As a representative of that culture, Von Sloneker possesses so little appeal that I must ask myself if I missed an opportunity to be coy with this installment of the Criterion Files. Should I have paired Metropolitan with The Discrete Charm of the Bourgeois? The Bunuel film is, after all, referenced very directly by one of Stillman’s more pedantic and irritating characters, Charlie, a bespectacled young man who so obsessively opines the imminent decline of the upper class (which he dubs “urban haute bourgeois“, or “U.H.B” for short) that I rather think he anticipates that oft-mentioned class “doom” with a perverse sort of glee. Charlie, of course, misses the point; the lifestyle of the U.H.B. has allure, but not necessarily charm.
That’s a characteristic which Dickie, one-third of Cul-de-sac‘s primary cast, lacks. He’s such a boorish brute (or a brutish boor) that he almost deserves applause; after a time, his thuggish single-mindedness very nearly becomes endearing. Dickie’s on the run after a failed robbery, dragging his mortally wounded compatriot Albie in tow, but as we meet them their luck’s turning around. By chance, the two would-be crooks– unexpectedly cut off from the mainland by high tide– stumble upon a castle that serves as home to George and his much younger wife Teresa, who play unwilling hosts to Dickie and Albie while they wait out the night in anticipation of being rescued by their boss, Katelbach.

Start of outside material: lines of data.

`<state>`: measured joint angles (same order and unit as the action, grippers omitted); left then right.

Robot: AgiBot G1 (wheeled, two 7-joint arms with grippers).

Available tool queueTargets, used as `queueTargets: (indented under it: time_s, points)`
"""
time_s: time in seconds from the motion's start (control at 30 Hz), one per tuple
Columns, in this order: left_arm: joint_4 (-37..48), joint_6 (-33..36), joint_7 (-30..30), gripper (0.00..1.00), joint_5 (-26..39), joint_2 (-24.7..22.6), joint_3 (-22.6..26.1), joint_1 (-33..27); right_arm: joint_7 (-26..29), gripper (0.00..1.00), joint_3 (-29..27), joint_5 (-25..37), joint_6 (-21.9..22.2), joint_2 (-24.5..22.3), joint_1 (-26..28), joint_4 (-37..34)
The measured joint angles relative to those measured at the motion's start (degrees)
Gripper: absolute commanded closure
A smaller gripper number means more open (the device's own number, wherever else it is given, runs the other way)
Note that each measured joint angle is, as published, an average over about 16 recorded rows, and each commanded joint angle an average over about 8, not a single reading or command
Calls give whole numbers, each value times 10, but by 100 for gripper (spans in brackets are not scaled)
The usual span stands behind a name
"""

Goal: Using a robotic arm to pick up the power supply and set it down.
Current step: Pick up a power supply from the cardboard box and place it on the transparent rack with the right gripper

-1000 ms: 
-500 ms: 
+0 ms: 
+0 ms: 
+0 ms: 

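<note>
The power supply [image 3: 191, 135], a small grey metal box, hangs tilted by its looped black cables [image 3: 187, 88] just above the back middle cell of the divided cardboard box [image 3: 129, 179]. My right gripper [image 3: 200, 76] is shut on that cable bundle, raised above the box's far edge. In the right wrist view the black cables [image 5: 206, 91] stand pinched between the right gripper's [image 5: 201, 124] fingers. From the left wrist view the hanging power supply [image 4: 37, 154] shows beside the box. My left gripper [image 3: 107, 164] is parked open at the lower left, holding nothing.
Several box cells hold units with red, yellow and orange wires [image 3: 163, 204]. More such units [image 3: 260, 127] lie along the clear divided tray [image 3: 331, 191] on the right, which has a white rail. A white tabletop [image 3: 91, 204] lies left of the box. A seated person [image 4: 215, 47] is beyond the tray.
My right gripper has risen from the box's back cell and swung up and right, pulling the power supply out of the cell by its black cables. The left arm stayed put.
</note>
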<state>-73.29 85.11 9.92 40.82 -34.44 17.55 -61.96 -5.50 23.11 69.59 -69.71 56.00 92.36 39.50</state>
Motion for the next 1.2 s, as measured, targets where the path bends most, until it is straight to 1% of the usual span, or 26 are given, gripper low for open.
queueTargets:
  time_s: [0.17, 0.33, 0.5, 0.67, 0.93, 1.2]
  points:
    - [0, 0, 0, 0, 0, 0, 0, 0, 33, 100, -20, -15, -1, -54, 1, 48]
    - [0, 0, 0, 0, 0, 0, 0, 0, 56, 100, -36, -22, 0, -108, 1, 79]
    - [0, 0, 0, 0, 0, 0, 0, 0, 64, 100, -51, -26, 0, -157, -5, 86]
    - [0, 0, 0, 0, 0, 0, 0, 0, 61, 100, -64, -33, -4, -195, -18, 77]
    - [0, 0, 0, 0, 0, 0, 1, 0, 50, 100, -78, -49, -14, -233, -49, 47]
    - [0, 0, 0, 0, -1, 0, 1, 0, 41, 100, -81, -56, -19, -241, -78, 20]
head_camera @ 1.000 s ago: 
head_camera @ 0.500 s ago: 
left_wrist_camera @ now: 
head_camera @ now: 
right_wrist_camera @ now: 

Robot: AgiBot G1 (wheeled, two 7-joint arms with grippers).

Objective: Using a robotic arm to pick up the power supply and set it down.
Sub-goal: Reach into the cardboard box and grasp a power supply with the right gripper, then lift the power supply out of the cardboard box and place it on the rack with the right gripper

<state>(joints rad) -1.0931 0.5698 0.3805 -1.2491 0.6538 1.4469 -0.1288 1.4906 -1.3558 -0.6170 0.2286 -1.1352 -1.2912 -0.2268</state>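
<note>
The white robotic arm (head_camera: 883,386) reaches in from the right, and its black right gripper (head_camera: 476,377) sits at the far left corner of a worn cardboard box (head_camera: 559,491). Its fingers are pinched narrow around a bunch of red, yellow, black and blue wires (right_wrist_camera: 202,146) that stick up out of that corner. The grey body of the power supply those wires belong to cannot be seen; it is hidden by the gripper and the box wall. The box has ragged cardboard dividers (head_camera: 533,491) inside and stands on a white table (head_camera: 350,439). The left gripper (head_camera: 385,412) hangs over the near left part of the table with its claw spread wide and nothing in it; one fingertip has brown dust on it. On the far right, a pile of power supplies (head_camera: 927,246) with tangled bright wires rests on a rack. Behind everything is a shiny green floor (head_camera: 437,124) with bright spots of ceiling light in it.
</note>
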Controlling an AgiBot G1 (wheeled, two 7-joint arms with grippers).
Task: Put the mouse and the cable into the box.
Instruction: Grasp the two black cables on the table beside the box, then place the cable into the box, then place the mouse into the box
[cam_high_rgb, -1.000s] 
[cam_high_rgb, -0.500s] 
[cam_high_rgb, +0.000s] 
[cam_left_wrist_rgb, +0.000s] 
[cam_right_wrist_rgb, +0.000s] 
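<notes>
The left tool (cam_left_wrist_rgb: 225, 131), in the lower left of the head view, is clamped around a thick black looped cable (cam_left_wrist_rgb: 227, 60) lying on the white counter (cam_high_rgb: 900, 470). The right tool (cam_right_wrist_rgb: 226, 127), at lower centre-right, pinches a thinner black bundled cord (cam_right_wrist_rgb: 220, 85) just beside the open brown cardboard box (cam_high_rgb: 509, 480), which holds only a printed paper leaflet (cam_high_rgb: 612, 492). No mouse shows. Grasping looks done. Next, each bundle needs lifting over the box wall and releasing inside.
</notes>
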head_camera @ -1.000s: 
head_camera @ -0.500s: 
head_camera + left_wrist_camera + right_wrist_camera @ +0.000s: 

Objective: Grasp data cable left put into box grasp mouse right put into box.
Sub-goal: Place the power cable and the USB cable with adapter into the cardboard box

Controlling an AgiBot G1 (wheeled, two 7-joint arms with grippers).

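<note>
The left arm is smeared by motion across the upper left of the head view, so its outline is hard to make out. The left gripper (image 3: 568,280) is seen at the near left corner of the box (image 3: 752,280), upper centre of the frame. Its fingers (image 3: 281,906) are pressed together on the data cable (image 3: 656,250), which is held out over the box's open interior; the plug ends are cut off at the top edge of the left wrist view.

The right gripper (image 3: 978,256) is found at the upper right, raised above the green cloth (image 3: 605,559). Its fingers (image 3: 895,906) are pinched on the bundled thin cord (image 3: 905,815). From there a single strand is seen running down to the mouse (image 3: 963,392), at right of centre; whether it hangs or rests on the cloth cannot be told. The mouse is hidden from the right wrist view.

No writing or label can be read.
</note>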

Cul-de-sac doesn’t bother structuring itself around a focal character, instead using the trio of George, Teresa, and Dickie as its joint protagonists. If anything, Dickie serves as the most central figure in the film; the entire narrative is driven by and revolves around his actions. Without him, Cul-de-sac never happens. At the same time, he’s a criminal, a real bear of a human being despite his bouts of childlike defensiveness, but he’s in fine company since neither George nor Teresa are particularly likable, either.
Therein lies the darkness at the heart of Cul-de-sac‘s humor. George, a neurotic milquetoast of a man, can’t stand up to Dickie and defend his wife from Dickie’s threats; Teresa, flighty and irresponsible, demeans and humiliates George while antagonizing Dickie at nearly every turn; and of course, Dickie’s a vulgar ruffian. Put them all together in one room (well, castle) for 111 minutes, and watch their personalities clash as Polanski uses their circumstances to examine the sadomasochistic sexual politics of George and Teresa’s marriage.
What ensues is at turns unsettling, uncomfortable to watch, blackly, bitterly funny, and ruthlessly absurd. For those familiar with Polanski’s body of work, Cul-de-sac (which the director once declared his favorite of his own films) is an echo of ideas and themes previously explored in the rest of his cinema; it’s likely no mistake that the leads of Cul-de-sac share a similar dynamic to that of the leads in Knife in the Water, a film released four years prior which also focused on an older man, his younger wife, and their interaction with a stranger who usurps the husband’s power. Arguably the only difference between the two lies in how Teresa and Dickie treat one another, but regardless all of the same themes present in Knife rear their heads here as well, sealing them as essential interests in Polanski’s career.